Robert Zimbardo
2017-Jul-03 08:57 UTC
[R] R memory limits on table(x, y) (and bigtabulate)
I have two character vectors x and y that have the following characteristics: length(x) # same as length(y) # 872099 length(unique(x)) # 47740 length(unique(y)) # 52478 I need to crosstabulate them, which would lead to a table with 47740*52478 # 2505299720 cells, which is more than 2^31 # 2147483648 cells, which seems to be R's limit because I am getting the error message Error in table(x, y) : attempt to make a table with >= 2^31 elements Two questions: - is this really R's limit, even on a 64bit machine? It seems like it (given <https://stat.ethz.ch/R-manual/R-devel/library/base/html/Memory-limits.html> and <http://www.win-vector.com/blog/2015/06/r-in-a-64-bit-world/>, but I just want to make sure I understood that right); - I thought I could handle this with the package bigtabulate, but whenever I run xy.tab <- bigtable(data.frame(x, y), ccols=1:2) R crashes as follows: terminate called after throwing an instance of 'std::bad_alloc' what(): std::bad_alloc Aborted Any idea on what I am doing wrong with bigtabulate? Thanks for your consideration
Sorry, don't know enough to give you trustworthy answers, but I can say that crashes due to (or linked to) packages should usually be reported to the package maintainer, who can be found by the ?maintainer function. That person may not monitor this list. Cheers, Bert Bert Gunter "The trouble with having an open mind is that people keep coming along and sticking things into it." -- Opus (aka Berkeley Breathed in his "Bloom County" comic strip ) On Mon, Jul 3, 2017 at 1:57 AM, Robert Zimbardo <robertzimbardo at gmail.com> wrote:> I have two character vectors x and y that have the following characteristics: > > length(x) # same as > length(y) # 872099 > > length(unique(x)) # 47740 > length(unique(y)) # 52478 > > I need to crosstabulate them, which would lead to a table with > > 47740*52478 # 2505299720 > > cells, which is more than > > 2^31 # 2147483648 > > cells, which seems to be R's limit because I am getting the error message > > Error in table(x, y) : attempt to make a table with >= 2^31 elements > > Two questions: > > - is this really R's limit, even on a 64bit machine?

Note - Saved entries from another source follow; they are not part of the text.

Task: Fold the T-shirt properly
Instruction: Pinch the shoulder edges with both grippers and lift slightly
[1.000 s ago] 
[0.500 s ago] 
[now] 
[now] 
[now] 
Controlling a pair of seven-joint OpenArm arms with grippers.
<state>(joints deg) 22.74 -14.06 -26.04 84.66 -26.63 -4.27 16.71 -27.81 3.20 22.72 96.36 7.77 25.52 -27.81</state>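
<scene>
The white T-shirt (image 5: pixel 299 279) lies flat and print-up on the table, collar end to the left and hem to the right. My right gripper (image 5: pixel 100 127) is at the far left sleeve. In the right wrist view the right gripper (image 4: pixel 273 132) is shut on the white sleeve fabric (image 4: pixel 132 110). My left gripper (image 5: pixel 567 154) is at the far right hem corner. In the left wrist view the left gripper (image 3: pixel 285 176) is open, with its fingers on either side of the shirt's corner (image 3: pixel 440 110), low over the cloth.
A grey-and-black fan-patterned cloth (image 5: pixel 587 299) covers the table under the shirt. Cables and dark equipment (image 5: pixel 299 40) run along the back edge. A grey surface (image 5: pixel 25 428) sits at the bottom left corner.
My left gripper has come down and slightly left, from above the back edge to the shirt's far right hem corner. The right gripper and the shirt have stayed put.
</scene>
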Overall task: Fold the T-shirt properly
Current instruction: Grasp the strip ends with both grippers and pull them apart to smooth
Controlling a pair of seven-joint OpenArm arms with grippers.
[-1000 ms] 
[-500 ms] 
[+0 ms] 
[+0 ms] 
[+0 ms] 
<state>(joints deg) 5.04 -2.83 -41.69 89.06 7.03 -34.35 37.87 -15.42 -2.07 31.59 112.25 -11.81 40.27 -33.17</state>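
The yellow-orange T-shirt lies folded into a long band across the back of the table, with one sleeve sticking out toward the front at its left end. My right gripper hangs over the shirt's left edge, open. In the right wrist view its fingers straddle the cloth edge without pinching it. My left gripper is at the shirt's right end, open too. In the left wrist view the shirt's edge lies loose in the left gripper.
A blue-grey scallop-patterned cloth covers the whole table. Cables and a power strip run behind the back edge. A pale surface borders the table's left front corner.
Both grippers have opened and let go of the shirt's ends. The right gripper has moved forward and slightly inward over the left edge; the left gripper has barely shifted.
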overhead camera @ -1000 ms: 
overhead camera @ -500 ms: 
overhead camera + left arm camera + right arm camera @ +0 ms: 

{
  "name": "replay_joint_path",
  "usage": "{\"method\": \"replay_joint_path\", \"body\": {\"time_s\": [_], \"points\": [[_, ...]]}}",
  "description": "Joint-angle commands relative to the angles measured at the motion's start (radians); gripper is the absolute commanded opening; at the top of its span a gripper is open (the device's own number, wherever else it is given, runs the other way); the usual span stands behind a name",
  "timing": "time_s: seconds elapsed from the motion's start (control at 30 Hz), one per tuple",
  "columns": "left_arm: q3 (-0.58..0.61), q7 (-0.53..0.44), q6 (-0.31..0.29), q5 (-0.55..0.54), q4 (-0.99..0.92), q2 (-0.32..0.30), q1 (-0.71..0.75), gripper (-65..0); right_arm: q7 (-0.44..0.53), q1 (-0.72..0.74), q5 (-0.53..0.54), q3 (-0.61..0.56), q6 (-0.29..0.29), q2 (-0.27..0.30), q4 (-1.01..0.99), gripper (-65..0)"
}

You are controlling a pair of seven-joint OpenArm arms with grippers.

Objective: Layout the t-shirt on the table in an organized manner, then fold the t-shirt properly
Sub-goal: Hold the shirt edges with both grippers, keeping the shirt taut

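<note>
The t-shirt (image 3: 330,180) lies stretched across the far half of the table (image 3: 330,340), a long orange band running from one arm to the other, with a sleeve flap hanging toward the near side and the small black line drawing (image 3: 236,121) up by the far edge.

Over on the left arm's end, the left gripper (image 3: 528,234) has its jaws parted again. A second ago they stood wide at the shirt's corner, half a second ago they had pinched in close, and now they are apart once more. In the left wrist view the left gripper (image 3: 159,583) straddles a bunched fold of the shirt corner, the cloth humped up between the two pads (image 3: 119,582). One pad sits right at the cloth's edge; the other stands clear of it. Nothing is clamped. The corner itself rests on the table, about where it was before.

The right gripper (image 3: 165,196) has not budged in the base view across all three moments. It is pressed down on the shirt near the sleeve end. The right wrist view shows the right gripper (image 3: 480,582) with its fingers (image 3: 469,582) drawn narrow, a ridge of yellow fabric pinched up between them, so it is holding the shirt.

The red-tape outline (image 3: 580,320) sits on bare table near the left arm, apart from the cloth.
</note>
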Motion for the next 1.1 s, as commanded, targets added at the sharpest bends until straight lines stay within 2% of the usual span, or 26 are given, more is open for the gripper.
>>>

It seems like it > (given <https://stat.ethz.ch/R-manual/R-devel/library/base/html/Memory-limits.html> > and <http://www.win-vector.com/blog/2015/06/r-in-a-64-bit-world/>, but > I just want to make sure I understood that right); > - I thought I could handle this with the package bigtabulate, but whenever I run > > xy.tab <- bigtable(data.frame(x, y), ccols=1:2) > > R crashes as follows: > > terminate called after throwing an instance of 'std::bad_alloc' > what(): std::bad_alloc > Aborted > > Any idea on what I am doing wrong with bigtabulate? Thanks for your > consideration > > ______________________________________________ > R-help at r-project.org mailing list -- To UNSUBSCRIBE and more, see > https://stat.ethz.ch/mailman/listinfo/r-help > PLEASE do read the posting guide http://www.R-project.org/posting-guide.html > and provide commented, minimal, self-contained, reproducible code.
David Winsemius
2017-Jul-03 15:58 UTC
[R] R memory limits on table(x, y) (and bigtabulate)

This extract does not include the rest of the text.